During an investor meeting last month, Shailesh Jejurikar, P&G's President of Global Fabric Care, said millennials simply “don’t know what the product is for or think it is for a specific load.”

P&G (NYSE:PG), which owns Downy and Gain and more than half of the $1.3 billion U.S. fabric softener market, is hoping to change that sentiment and reel in millennials – quickly.

“While most households do laundry and use detergent for cleaning, only two-thirds use a fabric conditioner,” Damon Jones, P&G’s communication director, told FOXBusiness.com, “which means we do have an opportunity grow this business through benefit education.”

That means teaching millennials the benefits of fabric softener, he said.

“Millennials … different than previous generations, didn’t grow up spending lots of time doing household chores or possibly didn’t see the product used at home with the frequency which prior generations experienced,” Jones said.

One way the company believes it will draw in the younger generation is through humor and technology. The company’s new television ads feature a GoPro video captured inside a washing machine that it hopes will educate millennials and lure them into buying its products.

Zach Forsburg, 31, a Ph.D. student and lab instructor from Florida, says he already knows about the product but eschews it because of “environmental issues.”

“I prefer to have as low of an impact on our waterways as possible, so I opt out of fabric softener. I use a natural detergent with tea tree oil. While there are some more environmentally friendly softener alternatives, I don't notice a difference with or without it, so I opt to not use it,” he told FOXBusiness.com. “I also wash in all cold water on the short cycle and line dry.”

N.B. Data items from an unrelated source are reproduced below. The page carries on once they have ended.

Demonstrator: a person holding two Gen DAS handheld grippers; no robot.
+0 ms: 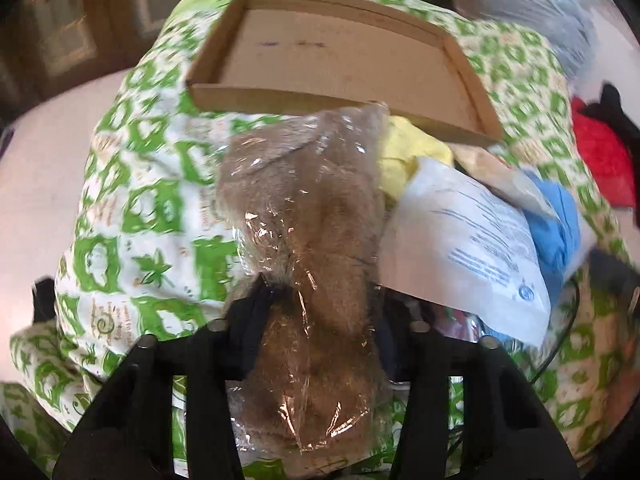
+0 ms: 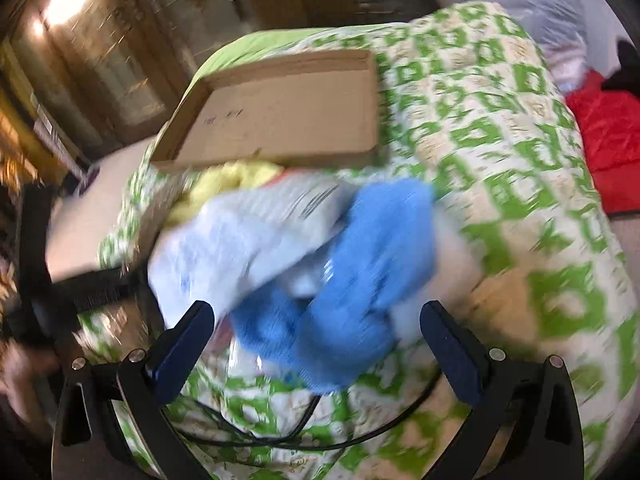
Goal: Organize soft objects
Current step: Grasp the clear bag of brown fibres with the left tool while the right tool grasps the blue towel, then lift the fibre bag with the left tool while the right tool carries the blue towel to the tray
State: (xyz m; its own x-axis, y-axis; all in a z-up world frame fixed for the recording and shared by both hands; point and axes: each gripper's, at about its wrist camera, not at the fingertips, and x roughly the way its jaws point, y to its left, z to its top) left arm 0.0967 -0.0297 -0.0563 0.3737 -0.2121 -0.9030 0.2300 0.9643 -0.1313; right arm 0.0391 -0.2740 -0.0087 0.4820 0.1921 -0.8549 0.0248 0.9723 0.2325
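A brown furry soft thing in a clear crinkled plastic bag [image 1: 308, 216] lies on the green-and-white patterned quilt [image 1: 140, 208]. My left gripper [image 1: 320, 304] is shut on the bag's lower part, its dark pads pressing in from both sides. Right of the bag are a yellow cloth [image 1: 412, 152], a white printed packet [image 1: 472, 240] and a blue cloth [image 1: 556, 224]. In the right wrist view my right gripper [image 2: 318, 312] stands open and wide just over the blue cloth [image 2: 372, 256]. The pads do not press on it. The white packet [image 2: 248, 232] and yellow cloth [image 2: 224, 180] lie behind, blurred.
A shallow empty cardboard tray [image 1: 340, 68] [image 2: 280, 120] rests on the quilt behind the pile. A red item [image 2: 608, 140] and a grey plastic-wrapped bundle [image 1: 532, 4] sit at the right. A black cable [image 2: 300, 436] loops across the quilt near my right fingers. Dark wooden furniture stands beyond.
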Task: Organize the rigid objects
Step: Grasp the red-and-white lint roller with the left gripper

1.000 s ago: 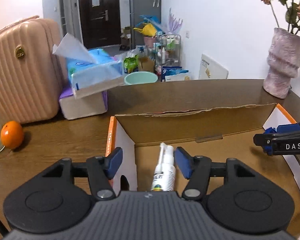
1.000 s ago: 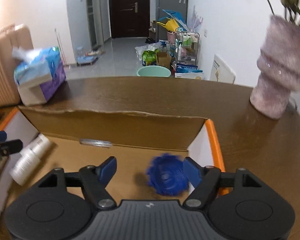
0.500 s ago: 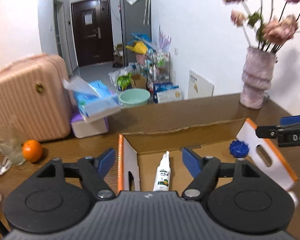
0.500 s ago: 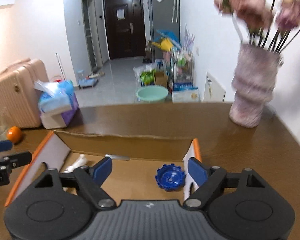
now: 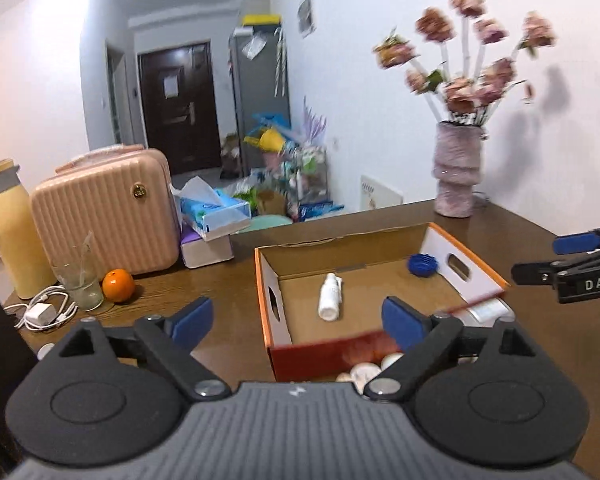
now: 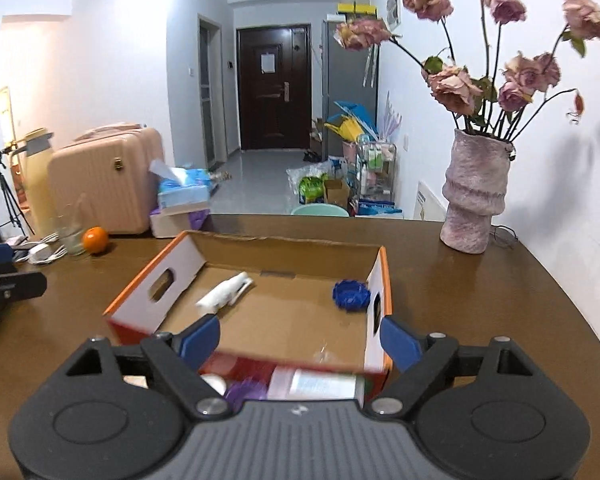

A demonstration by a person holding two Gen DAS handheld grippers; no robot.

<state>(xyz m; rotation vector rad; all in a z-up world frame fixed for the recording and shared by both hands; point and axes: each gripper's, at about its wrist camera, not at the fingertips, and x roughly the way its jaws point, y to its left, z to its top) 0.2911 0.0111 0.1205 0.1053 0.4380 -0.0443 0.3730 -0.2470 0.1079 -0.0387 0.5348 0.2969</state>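
Blurring hides small items (image 6: 312, 384) below the box (image 6: 296, 316).

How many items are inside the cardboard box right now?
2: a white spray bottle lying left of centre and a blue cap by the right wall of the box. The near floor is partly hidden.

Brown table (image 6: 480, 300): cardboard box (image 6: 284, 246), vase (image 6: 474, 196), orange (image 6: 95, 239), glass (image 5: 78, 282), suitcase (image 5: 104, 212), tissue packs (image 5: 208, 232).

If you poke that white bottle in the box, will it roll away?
Probably a little. The white bottle lies on its side on the flat box floor, so its round body could roll. It looks small and likely light; the box walls should stop it.
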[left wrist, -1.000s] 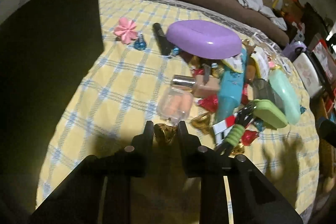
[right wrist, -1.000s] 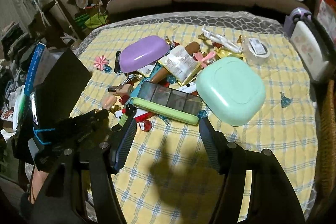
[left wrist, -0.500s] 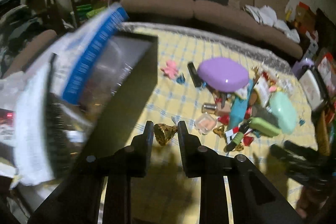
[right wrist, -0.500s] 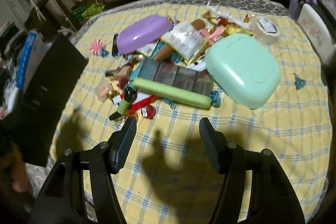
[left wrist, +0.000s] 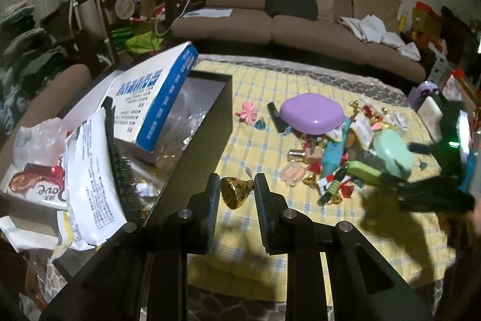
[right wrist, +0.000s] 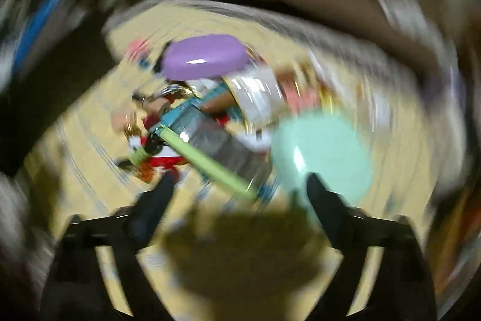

Samantha Winters, 33, a project manager at Renewal by Andersen of Central Pennsylvania, said she avoids it because her towels don’t dry as well when she uses softener and she also thinks “it deteriorates the fabric over time.”

In the 1960s, Downy was hugely popular, mainly because of its ability to make clothes feel better and softer with less advanced washing machines. The smell was also a big hit, which it why some millennials still use it today.

“I use Downy every time I do my laundry, mainly because I love how it smells,” Ashley Boznanski Serino, 31, a sales assistant, told FOXBusiness.com. Andrea Spohn, a 32-year-old teacher from Chambersburg, Pa says Gain is her go-to detergent because of the smell and the softness her clothes have afterward.

P&G says that despite the slump, Downy is still the #1 fabric-conditioner brand in the world and the company is finally seeing an upswing in sales after years of decline.

“Globally our business is up 8% over the past five years, indicating a positive consumer response,” said Jones. He said the growth was partly due to a new innovation called “scent beads,” which the company introduced in 2014.

“Scent beads today,” he said, “represent more than $250 million in annual global sales.”